Mott MacDonald Bentley (MMB) were commissioned to carry out a study to determine the available biogas levels and to propose a solution to utilise this resource more efficiently which would have the 2-fold benefit of reducing flaring and allowing Howdon to become energy self-sufficient.
Following the results of the feasibility study, NWL commissioned MMB to investigate the possibility of changing the operation mode of the existing CHP and G2G systems to enable more efficient resource management by way of installing a new natural gas-powered engine. This was developed and a new engine was installed in Summer 2019 and commissioned and brought into service December 2019.
The scheme drivers were as follows:
- Biomethane upgrade plant (BUP) is not large enough to process increased biogas production.
- Seasonal low demand in gas network means Howdon grid entry unit (GEU) cannot always pass full natural gas production of BUP to grid.
- Resulting >10% use of waste flare with an increased risk of breaching environmental permit and lost energy revenue.
- Previous conversion of existing gas engines from biogas to normally run on natural gas has reduced CHPQA QI < 100 and therefore CCL costs are incurred.
From a review of SCADA outputs, the additional flow of biogas required to be passed to the CHP engines, in order to reduce the waste flare use to an acceptable level, is equivalent to the amount burned in burner 1 of the flare; i.e. 340 Nm3/h.
The options followed and discussed were:
- Option 1: Do not divert waste gas - Change operating system to only send to waste gas burner at maximum burning rate.
- Option 2: Divert waste gas to new engine.
- Option 3: Divert waste gas to existing or new boiler.
- Option 4: Divert waste gas to existing biomethane upgrade plant.
- Option 5: Divert waste gas to new biomethane upgrade plant.
- Option 6: Blend waste gas into existing engines.
- Option 7: Blend waste gas into existing boilers.
- Option 8: Install a new 1.75MWe engine running purely on natural gas, and switch over one of the existing engines to 100% biogas.
The original terms of reference for the feasibility study were to develop Option 2, but the economics proved unfavorable.

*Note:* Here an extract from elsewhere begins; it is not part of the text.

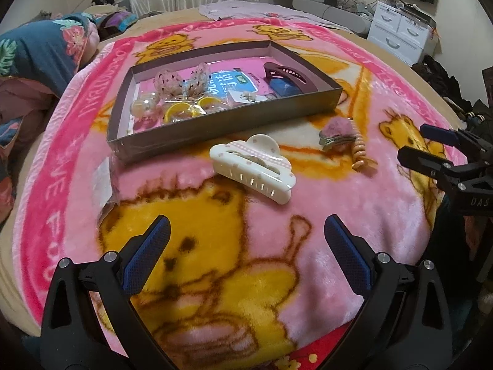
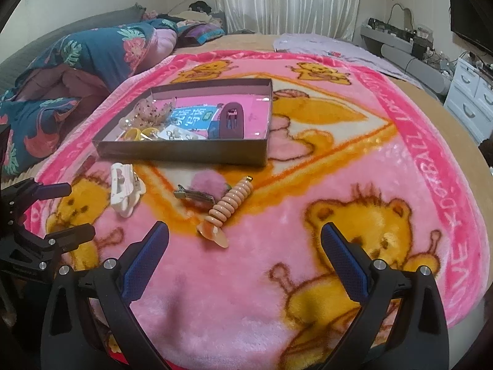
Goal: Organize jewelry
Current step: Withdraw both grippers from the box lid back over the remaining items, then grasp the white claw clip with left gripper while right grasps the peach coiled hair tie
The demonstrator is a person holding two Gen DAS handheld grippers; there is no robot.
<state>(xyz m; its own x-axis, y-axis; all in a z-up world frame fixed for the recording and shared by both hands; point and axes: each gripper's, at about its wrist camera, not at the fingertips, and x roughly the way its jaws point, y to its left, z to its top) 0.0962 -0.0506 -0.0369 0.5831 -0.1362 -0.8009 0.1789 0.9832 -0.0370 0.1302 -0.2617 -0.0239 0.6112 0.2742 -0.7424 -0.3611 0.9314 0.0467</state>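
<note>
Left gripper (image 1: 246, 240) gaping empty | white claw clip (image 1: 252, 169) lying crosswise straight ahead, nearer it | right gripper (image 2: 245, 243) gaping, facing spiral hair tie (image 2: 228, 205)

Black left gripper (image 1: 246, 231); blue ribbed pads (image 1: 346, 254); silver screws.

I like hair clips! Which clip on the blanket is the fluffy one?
The pink pom-pom clip with a metal clasp. The white plastic claw clip beside it is smooth and hard, and the peach spiral hair tie is ridged.

White claw clip (image 1: 253, 166) lies beyond left gripper's (image 1: 246, 240) spread jaws.
</note>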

Option 8 was introduced as an alternative method to eliminate flaring and reduce the reliance on imported electricity. Additional heat extraction was determined to be not required as the existing CHP engines feed the separate boilers, and the heat load is met.
The new engine proposed was to be fueled by natural gas only and installed without the capability to extract the waste heat. CHP1 engine will be switched over to 100% biogas and the throughput of the CAMBI Process set to maximise available biogas flow.
MMB defined the plant, equipment and tie ins to attach the proposed new engine to the existing gas, water, HV and LV systems, and an economic analysis was carried out to determine the feasibility of the project, taking into account the inputs of fuel, water, chemicals, OPEX, CAPEX against income from RHIs, ROCs and reduction in plant running costs.
By setting aside one of the existing engines purely to biogas, this will use up the 400Nm3/h of waste gas currently burned in the waste gas burner, combined with the additional biogas generated by the CAMBI process. This will reduce burner operating frequency to emergency use only, a level whereby the risk of prosecution is minimised.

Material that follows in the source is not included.